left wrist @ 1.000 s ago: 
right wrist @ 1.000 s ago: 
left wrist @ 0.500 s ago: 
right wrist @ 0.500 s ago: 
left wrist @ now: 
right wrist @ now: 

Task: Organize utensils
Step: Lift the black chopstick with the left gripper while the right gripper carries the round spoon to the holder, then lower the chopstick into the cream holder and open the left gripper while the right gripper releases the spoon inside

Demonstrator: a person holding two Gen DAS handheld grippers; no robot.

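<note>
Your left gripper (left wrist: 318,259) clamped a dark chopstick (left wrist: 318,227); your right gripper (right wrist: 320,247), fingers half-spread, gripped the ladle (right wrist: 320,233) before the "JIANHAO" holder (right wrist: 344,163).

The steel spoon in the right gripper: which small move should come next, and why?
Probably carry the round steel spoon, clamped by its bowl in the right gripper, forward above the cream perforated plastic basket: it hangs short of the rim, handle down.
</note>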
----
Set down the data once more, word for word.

left wrist @ 1.000 s ago: 
right wrist @ 1.000 s ago: 
left wrist @ 0.500 s ago: 
right wrist @ 0.500 s ago: 
left wrist @ now: 
right wrist @ now: 

Task: Organize utensils
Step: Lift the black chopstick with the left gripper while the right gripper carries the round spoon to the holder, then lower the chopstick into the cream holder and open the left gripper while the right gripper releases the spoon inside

Demonstrator: a person holding two Gen DAS handheld grippers; no robot.

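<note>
Your left gripper (left wrist: 318,259) clamped a dark chopstick (left wrist: 318,227); your right gripper (right wrist: 320,247), fingers half-spread, gripped the ladle (right wrist: 320,233) before the "JIANHAO" holder (right wrist: 344,163).

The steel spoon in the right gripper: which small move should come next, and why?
Probably carry the round steel spoon, clamped by its bowl in the right gripper, forward above the cream perforated plastic basket: it hangs short of the rim, handle down.
</note>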

There is nothing more to this answer.